Task details
This exercise calls for an exact copy of the listing below.

Provided data

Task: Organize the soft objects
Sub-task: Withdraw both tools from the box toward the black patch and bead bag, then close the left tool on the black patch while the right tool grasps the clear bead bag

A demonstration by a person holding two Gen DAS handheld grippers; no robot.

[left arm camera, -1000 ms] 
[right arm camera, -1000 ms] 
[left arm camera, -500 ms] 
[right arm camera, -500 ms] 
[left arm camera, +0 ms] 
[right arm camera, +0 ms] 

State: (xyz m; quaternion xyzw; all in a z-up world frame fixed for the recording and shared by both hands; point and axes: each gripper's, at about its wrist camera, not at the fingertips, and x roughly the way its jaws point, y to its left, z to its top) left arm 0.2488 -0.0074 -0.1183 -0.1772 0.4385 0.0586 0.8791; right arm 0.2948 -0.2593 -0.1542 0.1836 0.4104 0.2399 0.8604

Expected output
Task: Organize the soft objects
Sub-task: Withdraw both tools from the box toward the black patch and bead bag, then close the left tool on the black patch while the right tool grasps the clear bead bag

A demonstration by a person holding two Gen DAS handheld grippers; no robot.

[left arm camera, -1000 ms] 
[right arm camera, -1000 ms] 
[left arm camera, -500 ms] 
[right arm camera, -500 ms] 
[left arm camera, +0 ms] 
[right arm camera, +0 ms] 

State: (xyz m; quaternion xyzw; all in a z-up world frame fixed for the recording and shared by both hands; point and axes: each gripper's, at about its wrist camera, not at the fingertips, and x roughly the way its jaws point, y to its left, z to its top) left arm 0.2488 -0.0074 -0.1183 -0.1772 0.4385 0.0586 0.8791; right arm 0.2948 -0.2593 -0.1542 0.1836 0.4104 0.2399 0.8604

No additional work is needed on this exercise.